Double-check or even triple-check and have a commercial
real estate agent review your entire description for any sale.
Setting an Unreasonable Due Diligence Time frame
Sealing a real estate sales deal is centered around the stated
time frame for due diligence or a contingency period, but usually, when a
contract is being drafted, both parties feel the need to conclude due diligence
as quickly as possible. This can be a major mistake. For example, real estate property in California
has a lengthy and interesting history, and Texas is a non-recording state, making
transfer of title all the more tedious. It
is at times uncertain what lies within the walls and under the foundation of
some commercial real estate property, and the buyer requires sufficient time to
obtain inspections, surveys, financing and title insurance connected with the
property.
Not Knowing Your Competition
This is a rookie mistake which most people make; you
should always consider your surroundings. If there is a good deal of vacancy in
the submarket, then you had better provide added value for potential tenants,
or your competition could set your lease rate. But If the area has low vacancy,
and there is limited supply of commercial real estate for rent or sale, then
you will have more pricing flexibility.
Not Managing Financial Records Properly
Lenders can kill a lot of deals, as they often use tax
returns to confirm the commercial property’s cash flow. The tax return for the year prior to placing
the property on the market is very important. Try to resist the temptation to
pile on expenses in an effort to minimize (or eliminate) your taxable income.
You should also categorize your expenses properly.

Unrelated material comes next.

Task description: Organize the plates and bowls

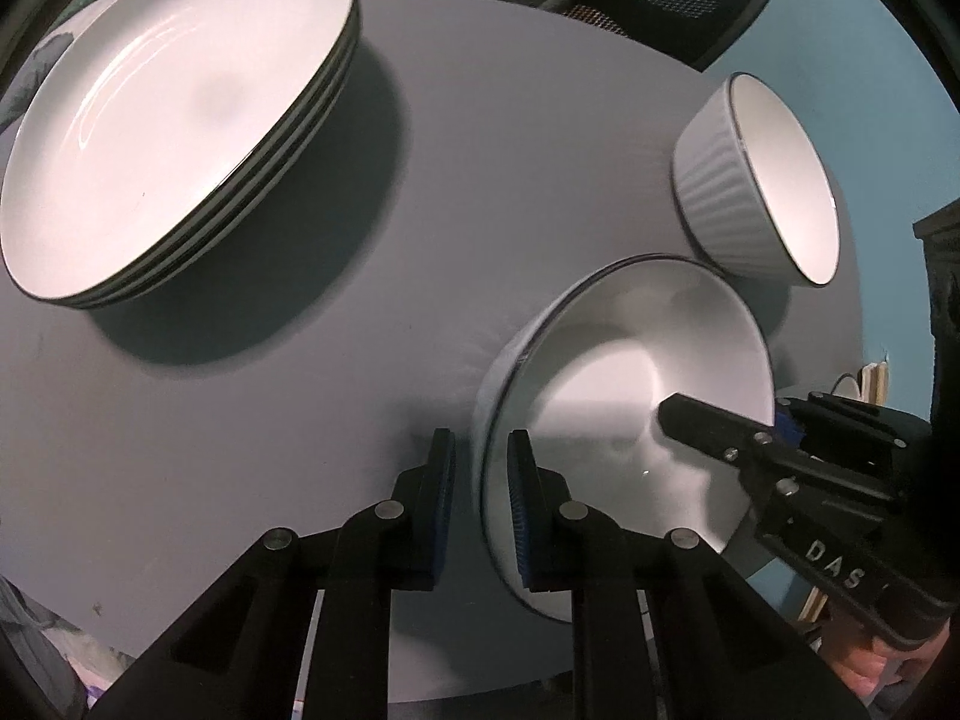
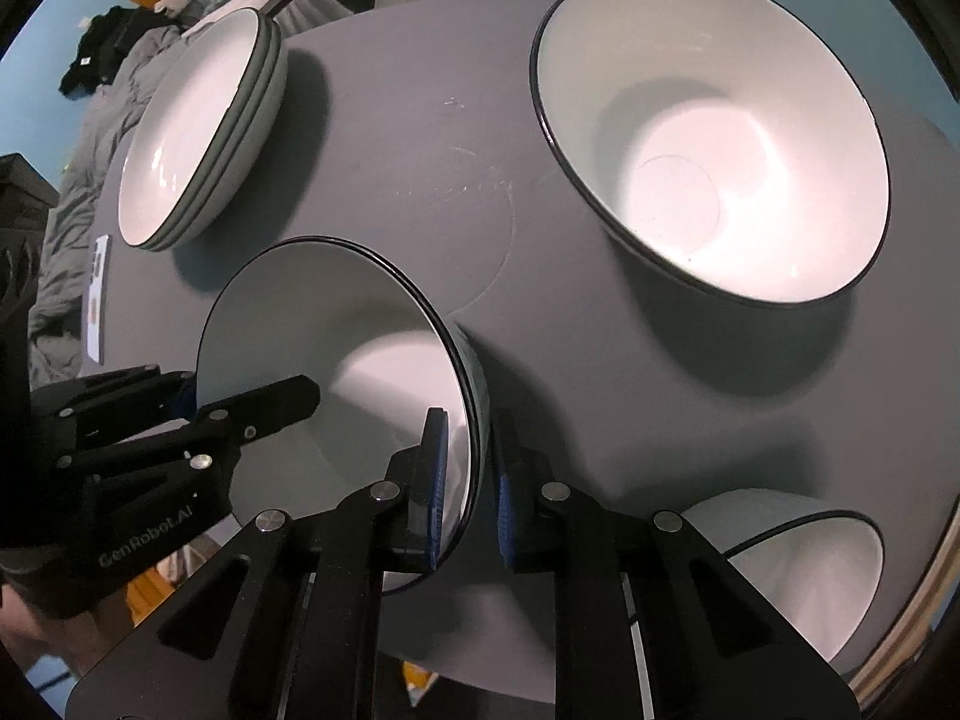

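In the left wrist view, the left gripper (image 1: 480,510) at bottom centre pinches the near rim of a white bowl (image 1: 606,372) on the grey table (image 1: 270,420); the right gripper (image 1: 684,420) clamps its far rim from the lower right. A stack of plates (image 1: 174,126) fills the upper left, a ribbed bowl (image 1: 720,180) the upper right. In the right wrist view, the right gripper (image 2: 471,480) grips the same bowl's (image 2: 336,336) rim at bottom centre, the left gripper (image 2: 288,402) at its left; a large bowl (image 2: 720,180) sits upper right.

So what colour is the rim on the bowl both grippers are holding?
Black, a thin line around the white bowl; clearest in the right wrist view.
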Demonstrator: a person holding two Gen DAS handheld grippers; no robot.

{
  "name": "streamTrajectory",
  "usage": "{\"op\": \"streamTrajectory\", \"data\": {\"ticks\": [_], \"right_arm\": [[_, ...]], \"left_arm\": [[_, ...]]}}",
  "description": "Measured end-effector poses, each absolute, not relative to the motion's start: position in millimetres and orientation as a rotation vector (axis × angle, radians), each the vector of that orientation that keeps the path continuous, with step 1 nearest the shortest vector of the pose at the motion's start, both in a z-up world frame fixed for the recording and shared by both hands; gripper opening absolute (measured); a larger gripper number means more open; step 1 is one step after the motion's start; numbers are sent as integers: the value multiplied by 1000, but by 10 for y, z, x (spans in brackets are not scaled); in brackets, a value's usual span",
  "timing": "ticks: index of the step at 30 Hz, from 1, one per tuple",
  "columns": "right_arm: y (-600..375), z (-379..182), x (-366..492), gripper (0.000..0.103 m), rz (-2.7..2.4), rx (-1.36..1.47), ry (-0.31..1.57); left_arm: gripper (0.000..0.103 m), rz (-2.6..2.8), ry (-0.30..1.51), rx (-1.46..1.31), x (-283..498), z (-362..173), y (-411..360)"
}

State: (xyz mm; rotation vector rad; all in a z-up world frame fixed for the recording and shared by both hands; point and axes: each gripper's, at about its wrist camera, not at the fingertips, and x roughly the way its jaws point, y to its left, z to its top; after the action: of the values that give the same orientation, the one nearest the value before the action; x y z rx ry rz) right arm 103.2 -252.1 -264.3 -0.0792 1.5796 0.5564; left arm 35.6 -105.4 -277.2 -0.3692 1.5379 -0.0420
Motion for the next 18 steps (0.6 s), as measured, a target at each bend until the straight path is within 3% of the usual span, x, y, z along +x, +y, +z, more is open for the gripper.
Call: {"op": "streamTrajectory", "data": {"ticks": [18], "right_arm": [[-2573,-2621,1059,9,482,-31,1597]], "left_arm": [[12,-70,1553,-370,438,-2933,-1069]]}}
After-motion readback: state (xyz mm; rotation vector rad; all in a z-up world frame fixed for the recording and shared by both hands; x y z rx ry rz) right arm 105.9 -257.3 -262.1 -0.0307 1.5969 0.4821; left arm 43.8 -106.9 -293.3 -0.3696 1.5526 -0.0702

Depreciate all your tenant developments along with capital expenses. You may also consider the proper timing for a
cost-segregation analysis. It is best to
consult with your tax advisor at least a year prior to asset disposition.
Not Putting in the Time
It all boils down to this; if you put in the required
time, it will pay off. Rushing things
will never result in a good deal; in fact, hasty decisions could even ruin your
deal. We recommend that you consult a real
estate broker before selling or buying a commercial property as they are
seasoned professionals who are aware of market conditions and potential pitfalls. What might seem like a good deal today
might turn out to be terrible tomorrow. And while it’s possible to conduct a transaction
on your own, there are likely elements of a sale you may not be aware of, but a
commercial real estate agent would.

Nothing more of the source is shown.